Retype the listing below exactly, pictures removed.
Information supplied Start Marker
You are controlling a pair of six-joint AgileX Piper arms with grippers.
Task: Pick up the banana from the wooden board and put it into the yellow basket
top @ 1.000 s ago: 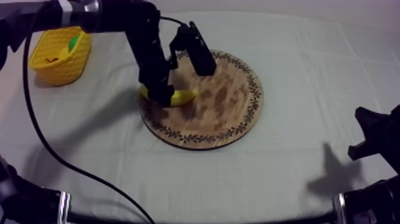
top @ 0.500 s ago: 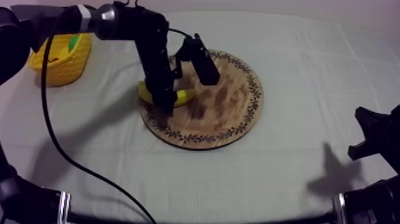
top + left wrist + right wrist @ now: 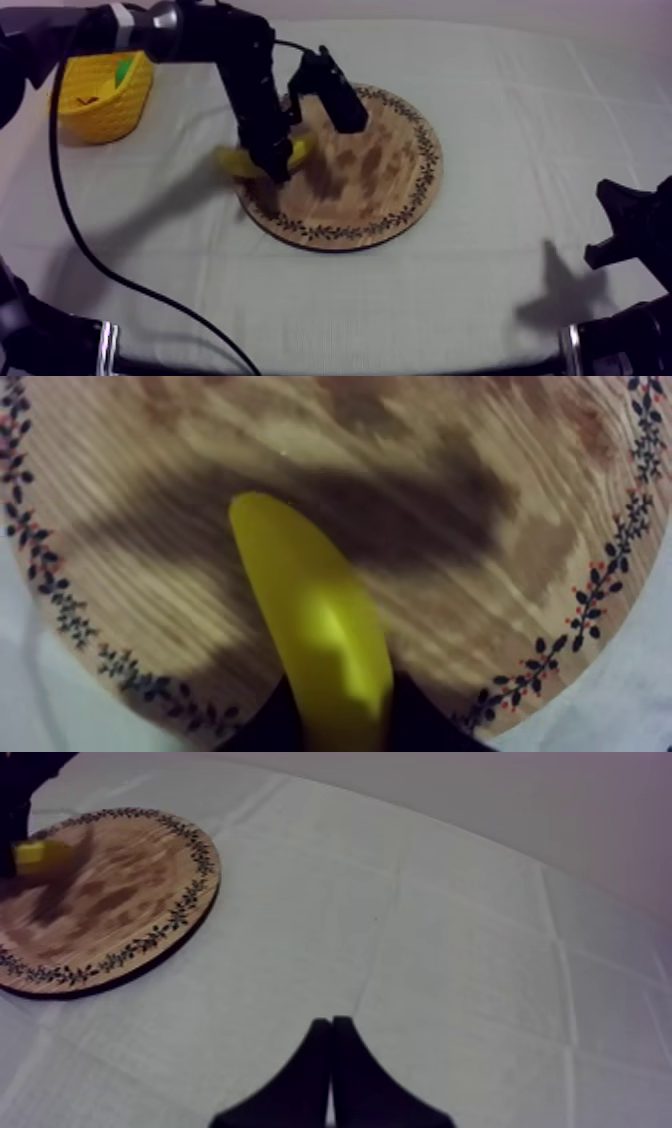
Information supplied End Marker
● Solution:
You are controlling a pair of six-joint AgileX Piper arms with grippers.
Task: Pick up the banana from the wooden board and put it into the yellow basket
top @ 1.000 s ago: 
top @ 0.500 s ago: 
top + left wrist + right wrist @ now: 

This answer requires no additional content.